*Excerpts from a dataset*
---
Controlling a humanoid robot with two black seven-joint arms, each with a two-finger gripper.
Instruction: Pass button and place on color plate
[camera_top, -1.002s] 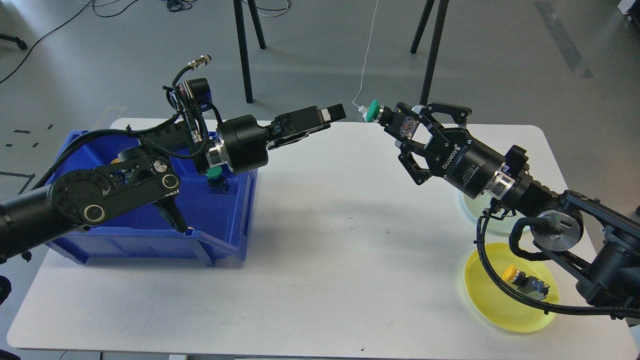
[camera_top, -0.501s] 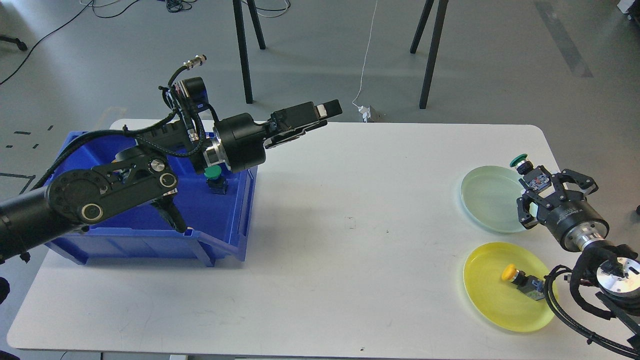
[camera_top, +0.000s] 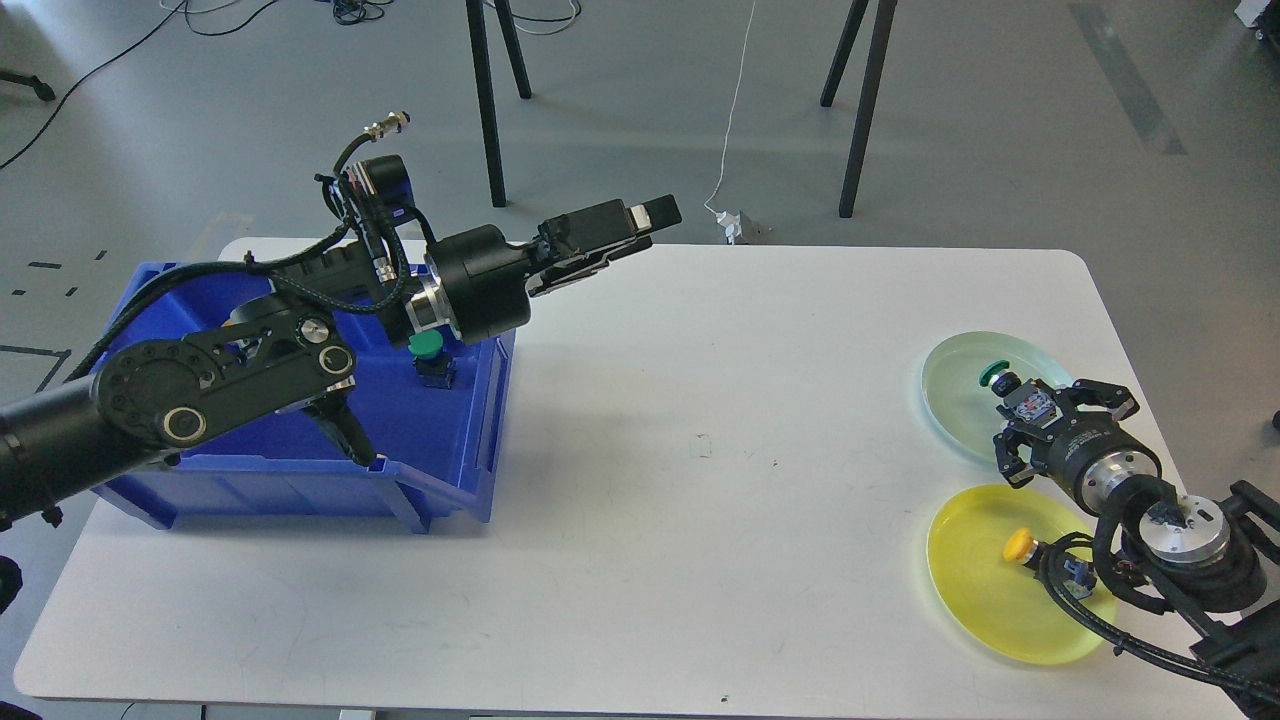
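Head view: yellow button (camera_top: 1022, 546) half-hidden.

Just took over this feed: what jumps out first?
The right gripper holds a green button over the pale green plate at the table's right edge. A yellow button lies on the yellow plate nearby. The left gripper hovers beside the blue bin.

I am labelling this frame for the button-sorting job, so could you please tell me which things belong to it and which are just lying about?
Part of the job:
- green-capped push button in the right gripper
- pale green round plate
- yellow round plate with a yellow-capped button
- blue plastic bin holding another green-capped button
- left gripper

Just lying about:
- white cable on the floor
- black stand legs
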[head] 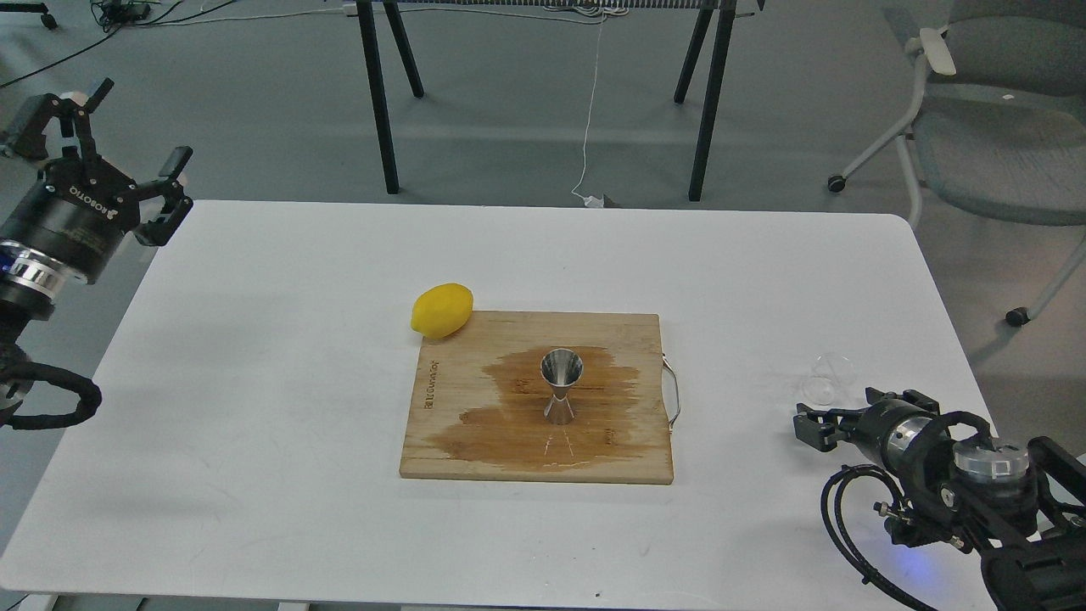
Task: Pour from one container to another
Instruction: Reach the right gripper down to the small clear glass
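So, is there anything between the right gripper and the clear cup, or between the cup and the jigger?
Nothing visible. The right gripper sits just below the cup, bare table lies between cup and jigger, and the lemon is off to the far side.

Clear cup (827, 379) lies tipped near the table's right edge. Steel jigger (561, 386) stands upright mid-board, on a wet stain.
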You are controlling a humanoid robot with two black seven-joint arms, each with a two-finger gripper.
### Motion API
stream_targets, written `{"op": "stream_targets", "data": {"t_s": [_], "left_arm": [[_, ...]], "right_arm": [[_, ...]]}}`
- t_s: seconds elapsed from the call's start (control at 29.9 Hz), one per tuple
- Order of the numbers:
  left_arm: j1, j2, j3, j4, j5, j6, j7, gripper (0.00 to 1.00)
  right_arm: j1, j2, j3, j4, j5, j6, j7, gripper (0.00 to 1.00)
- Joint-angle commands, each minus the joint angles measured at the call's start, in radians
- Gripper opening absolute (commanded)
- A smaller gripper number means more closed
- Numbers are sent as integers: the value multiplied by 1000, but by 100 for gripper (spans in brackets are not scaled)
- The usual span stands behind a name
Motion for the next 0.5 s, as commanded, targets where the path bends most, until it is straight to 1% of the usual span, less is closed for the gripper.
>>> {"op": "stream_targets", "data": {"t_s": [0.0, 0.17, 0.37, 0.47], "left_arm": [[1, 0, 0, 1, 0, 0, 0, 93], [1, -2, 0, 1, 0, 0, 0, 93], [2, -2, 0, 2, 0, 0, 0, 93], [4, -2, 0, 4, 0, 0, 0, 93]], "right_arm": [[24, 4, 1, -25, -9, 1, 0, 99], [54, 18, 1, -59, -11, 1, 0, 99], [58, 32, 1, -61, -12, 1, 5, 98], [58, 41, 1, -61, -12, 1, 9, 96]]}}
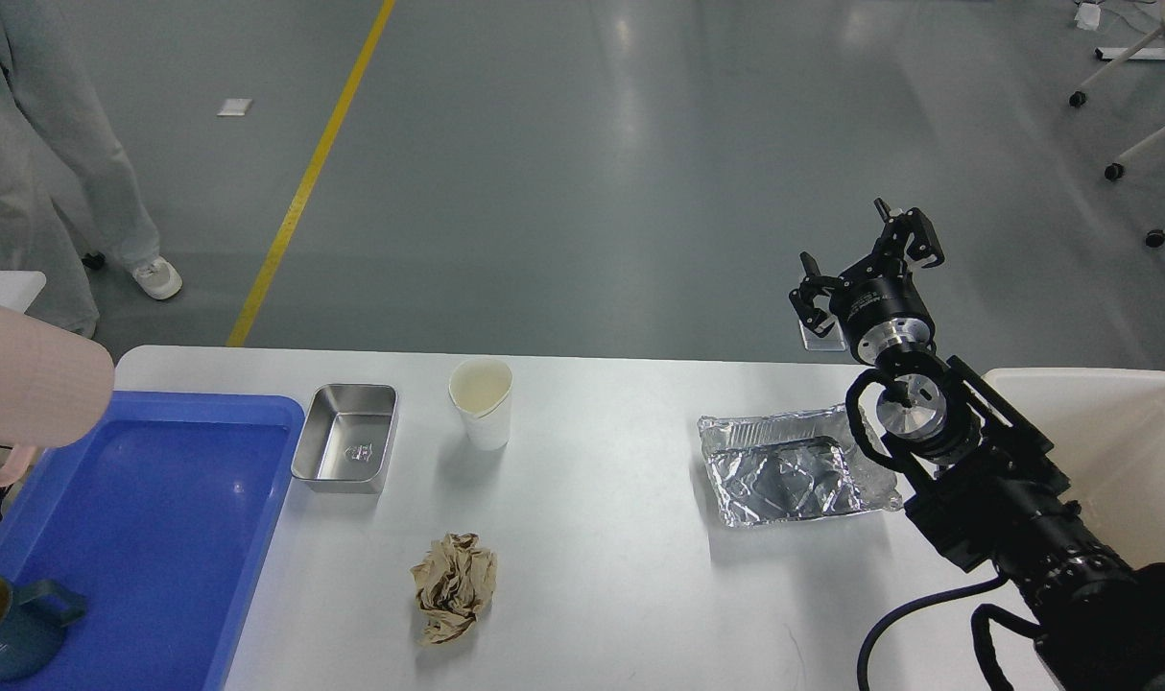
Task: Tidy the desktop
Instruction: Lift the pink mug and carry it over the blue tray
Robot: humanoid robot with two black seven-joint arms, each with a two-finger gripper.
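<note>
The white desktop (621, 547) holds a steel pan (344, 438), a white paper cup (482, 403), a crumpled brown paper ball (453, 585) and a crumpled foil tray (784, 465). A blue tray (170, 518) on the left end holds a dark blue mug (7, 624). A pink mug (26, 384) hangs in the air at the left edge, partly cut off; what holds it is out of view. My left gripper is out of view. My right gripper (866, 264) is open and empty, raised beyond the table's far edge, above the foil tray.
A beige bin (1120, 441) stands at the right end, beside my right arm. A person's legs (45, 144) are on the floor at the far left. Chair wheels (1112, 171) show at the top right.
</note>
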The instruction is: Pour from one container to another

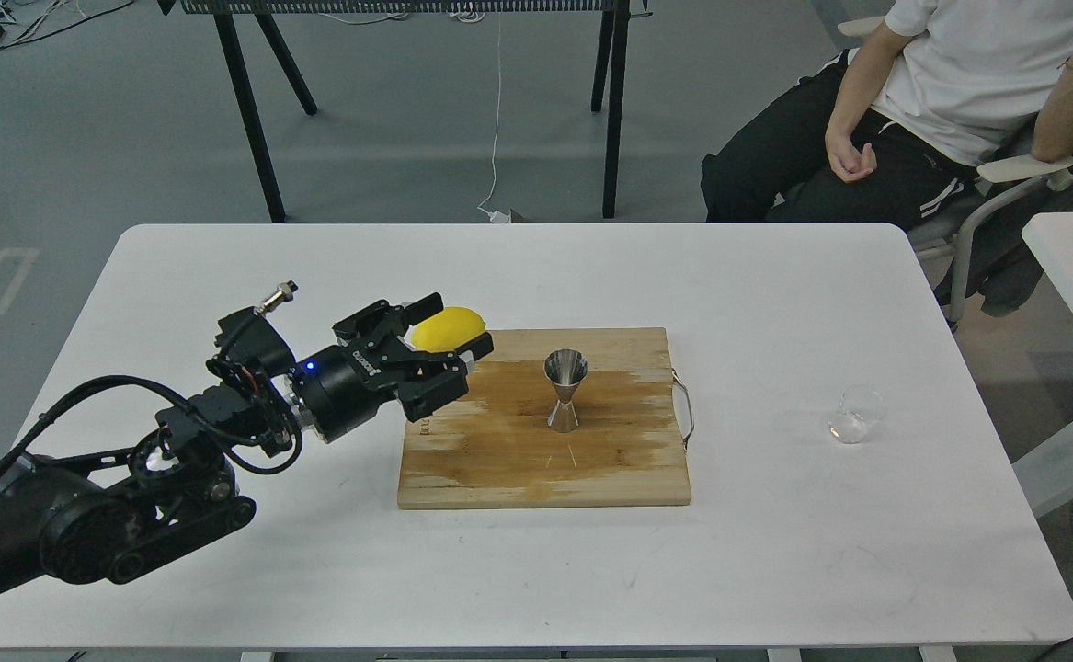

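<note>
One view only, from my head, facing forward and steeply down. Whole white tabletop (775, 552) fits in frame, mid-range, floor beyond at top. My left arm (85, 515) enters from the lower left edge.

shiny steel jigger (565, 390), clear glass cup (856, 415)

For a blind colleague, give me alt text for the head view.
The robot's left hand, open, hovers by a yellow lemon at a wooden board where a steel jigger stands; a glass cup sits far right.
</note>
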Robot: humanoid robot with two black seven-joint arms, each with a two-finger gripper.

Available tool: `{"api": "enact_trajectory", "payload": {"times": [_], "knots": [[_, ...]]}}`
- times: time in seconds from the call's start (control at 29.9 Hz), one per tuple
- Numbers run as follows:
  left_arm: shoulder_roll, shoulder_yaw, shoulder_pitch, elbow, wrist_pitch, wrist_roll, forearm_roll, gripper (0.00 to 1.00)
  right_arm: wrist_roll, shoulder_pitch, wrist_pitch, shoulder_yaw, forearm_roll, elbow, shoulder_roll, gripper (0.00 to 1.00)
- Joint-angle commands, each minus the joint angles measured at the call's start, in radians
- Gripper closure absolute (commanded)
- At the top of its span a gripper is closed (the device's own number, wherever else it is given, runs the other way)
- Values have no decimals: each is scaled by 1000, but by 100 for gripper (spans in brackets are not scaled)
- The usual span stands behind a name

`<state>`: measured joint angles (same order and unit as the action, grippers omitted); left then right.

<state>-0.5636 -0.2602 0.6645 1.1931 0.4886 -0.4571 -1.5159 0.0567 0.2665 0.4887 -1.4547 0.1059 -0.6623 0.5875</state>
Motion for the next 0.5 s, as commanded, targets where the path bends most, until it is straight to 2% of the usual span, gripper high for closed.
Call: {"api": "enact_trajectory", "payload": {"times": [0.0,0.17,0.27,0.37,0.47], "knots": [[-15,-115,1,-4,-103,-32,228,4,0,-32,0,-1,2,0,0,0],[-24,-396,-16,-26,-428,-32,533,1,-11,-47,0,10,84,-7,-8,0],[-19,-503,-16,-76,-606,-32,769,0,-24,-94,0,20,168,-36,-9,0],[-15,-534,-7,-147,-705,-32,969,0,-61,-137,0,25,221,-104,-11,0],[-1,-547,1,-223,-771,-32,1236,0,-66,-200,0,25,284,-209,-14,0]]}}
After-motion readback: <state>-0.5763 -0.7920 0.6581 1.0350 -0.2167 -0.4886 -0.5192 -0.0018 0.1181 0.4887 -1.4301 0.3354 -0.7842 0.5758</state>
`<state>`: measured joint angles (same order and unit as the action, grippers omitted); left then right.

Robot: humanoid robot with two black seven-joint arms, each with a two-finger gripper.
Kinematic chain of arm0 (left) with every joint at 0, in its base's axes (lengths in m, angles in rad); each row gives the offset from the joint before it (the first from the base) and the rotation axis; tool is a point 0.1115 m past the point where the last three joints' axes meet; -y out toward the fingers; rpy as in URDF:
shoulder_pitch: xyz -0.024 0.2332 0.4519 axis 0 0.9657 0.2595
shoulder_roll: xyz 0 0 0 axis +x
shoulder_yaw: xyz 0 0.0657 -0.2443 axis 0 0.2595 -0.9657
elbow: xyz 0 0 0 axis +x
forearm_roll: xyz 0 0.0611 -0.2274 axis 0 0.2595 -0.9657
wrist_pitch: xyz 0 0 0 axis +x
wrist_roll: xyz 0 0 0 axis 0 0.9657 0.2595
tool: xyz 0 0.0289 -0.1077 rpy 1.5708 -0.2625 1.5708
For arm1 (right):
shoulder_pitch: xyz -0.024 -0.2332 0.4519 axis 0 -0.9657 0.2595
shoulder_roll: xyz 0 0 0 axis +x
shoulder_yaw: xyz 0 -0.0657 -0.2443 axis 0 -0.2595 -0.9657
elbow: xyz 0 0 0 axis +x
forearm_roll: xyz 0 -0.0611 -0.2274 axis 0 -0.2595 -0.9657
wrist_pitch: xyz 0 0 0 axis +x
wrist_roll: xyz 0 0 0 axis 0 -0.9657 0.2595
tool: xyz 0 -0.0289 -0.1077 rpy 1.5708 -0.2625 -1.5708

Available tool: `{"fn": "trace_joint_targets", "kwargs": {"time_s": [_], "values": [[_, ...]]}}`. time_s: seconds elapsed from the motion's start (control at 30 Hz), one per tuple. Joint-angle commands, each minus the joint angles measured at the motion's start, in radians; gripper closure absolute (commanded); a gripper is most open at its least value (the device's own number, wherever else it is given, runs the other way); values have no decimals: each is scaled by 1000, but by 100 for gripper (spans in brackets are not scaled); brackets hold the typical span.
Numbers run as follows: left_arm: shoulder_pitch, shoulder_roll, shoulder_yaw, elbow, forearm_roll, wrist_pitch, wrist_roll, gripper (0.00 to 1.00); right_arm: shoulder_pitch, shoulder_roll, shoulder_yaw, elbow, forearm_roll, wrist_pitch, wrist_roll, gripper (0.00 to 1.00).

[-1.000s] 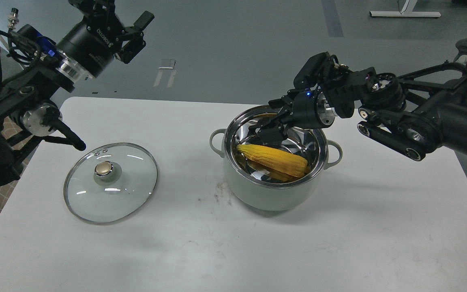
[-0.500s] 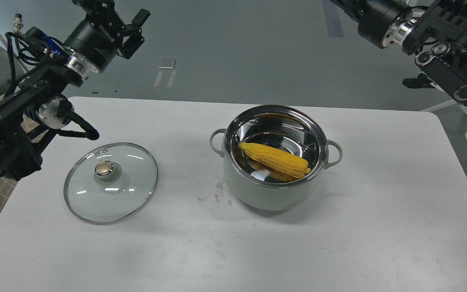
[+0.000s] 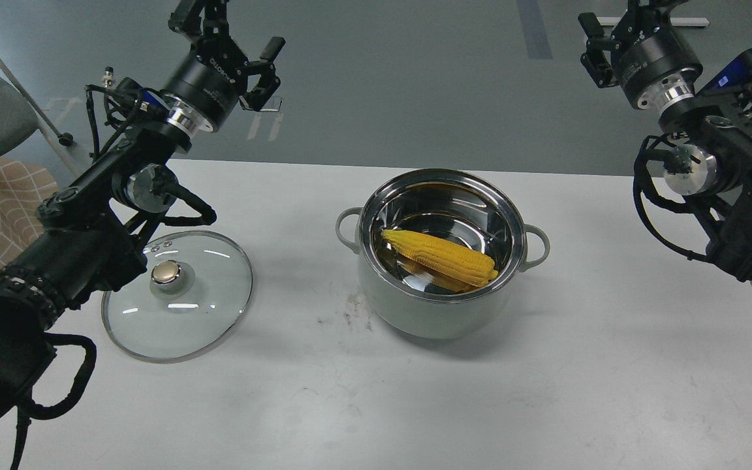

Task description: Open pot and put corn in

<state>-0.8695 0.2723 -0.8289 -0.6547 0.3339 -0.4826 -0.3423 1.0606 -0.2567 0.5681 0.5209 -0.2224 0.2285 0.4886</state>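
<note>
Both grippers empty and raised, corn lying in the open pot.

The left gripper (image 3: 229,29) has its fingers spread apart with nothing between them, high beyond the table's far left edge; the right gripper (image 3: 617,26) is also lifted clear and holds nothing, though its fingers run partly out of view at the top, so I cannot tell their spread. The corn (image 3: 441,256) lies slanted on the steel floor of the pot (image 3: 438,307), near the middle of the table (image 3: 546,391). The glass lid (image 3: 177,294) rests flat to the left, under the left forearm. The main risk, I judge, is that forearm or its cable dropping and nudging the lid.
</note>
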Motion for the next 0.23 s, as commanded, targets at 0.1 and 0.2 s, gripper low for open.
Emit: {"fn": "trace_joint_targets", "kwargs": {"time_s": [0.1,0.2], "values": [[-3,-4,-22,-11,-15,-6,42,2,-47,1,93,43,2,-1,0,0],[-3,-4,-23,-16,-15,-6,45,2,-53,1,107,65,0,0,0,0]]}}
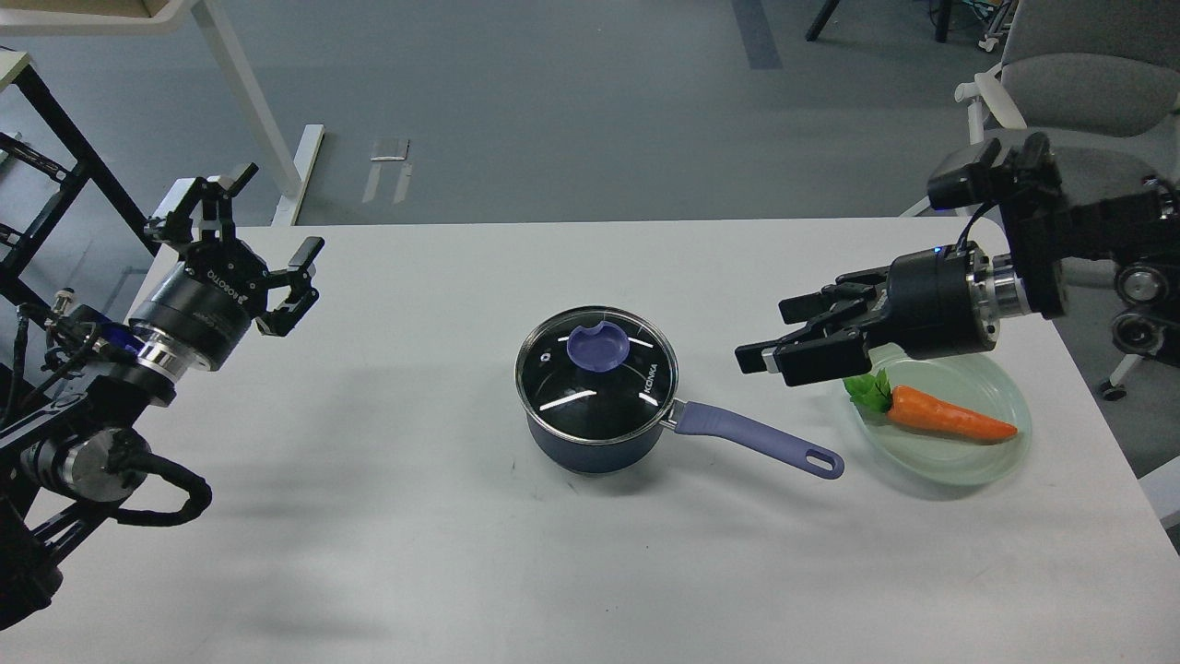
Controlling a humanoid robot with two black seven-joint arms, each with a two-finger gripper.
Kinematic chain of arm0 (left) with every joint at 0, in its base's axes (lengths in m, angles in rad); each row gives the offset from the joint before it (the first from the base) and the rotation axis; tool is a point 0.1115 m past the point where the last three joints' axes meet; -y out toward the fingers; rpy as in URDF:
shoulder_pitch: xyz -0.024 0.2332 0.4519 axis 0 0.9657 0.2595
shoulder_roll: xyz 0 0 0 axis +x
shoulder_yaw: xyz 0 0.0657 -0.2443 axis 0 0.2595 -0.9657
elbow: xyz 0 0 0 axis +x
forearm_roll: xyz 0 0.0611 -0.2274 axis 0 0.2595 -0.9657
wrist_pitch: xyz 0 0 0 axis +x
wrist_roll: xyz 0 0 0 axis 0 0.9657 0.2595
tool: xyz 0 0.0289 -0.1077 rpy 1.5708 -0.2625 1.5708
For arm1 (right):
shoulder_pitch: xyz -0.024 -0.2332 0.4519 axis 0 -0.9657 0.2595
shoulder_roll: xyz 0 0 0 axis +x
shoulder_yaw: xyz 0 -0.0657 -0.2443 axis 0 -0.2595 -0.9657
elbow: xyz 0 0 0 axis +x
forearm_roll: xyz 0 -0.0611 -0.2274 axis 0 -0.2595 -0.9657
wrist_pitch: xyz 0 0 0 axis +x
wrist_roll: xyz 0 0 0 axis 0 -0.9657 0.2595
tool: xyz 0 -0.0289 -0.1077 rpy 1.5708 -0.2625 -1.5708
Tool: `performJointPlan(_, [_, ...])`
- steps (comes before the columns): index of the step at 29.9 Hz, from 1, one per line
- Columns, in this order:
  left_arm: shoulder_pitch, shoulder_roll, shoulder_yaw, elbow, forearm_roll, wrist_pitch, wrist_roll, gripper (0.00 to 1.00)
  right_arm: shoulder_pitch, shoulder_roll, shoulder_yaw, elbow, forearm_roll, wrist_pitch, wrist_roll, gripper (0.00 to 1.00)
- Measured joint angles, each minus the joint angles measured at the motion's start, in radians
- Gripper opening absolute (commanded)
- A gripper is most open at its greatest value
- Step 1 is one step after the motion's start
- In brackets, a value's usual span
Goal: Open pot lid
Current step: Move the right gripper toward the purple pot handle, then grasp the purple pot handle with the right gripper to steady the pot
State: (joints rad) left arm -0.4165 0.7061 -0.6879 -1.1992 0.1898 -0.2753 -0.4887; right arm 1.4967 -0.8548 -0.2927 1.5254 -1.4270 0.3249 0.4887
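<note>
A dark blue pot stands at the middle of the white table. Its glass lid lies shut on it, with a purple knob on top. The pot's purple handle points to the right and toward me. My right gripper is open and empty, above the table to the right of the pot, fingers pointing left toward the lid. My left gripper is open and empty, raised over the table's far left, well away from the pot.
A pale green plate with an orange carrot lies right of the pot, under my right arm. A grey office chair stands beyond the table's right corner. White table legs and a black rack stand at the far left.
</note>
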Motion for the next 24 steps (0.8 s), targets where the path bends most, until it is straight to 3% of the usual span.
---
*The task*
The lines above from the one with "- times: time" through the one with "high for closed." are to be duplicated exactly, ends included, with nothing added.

*Answer section*
- times: time in seconds from the call's start (control at 29.9 Hz), one per tuple
- Numbers run as follows:
  left_arm: shoulder_roll, shoulder_yaw, shoulder_pitch, elbow, wrist_pitch, wrist_roll, forearm_roll, gripper (0.00 to 1.00)
  right_arm: wrist_roll, shoulder_pitch, wrist_pitch, shoulder_yaw, forearm_roll, elbow, shoulder_roll, gripper (0.00 to 1.00)
- Joint-angle commands, each minus the joint angles measured at the call's start, in radians
- Gripper closure absolute (commanded)
- At the top of its span a gripper is closed (the device's own number, wherever else it is given, runs the other way)
- Values have no decimals: each is scaled by 1000, but by 100 for gripper (spans in brackets are not scaled)
- The usual span stands behind a name

`<state>`: measured joint angles (same order and unit as the action, grippers omitted); left then right.

<state>-0.5636 -0.2602 0.6645 1.1931 0.4886 -0.4571 -1.5159 0.0567 0.2665 0.4887 -1.4547 0.1059 -0.6623 0.5875</state>
Motion for the next 0.5 s, as commanded, targets where the path bends most, until it is straight to 2% of the usual span, gripper high for closed.

The exercise requires no more work.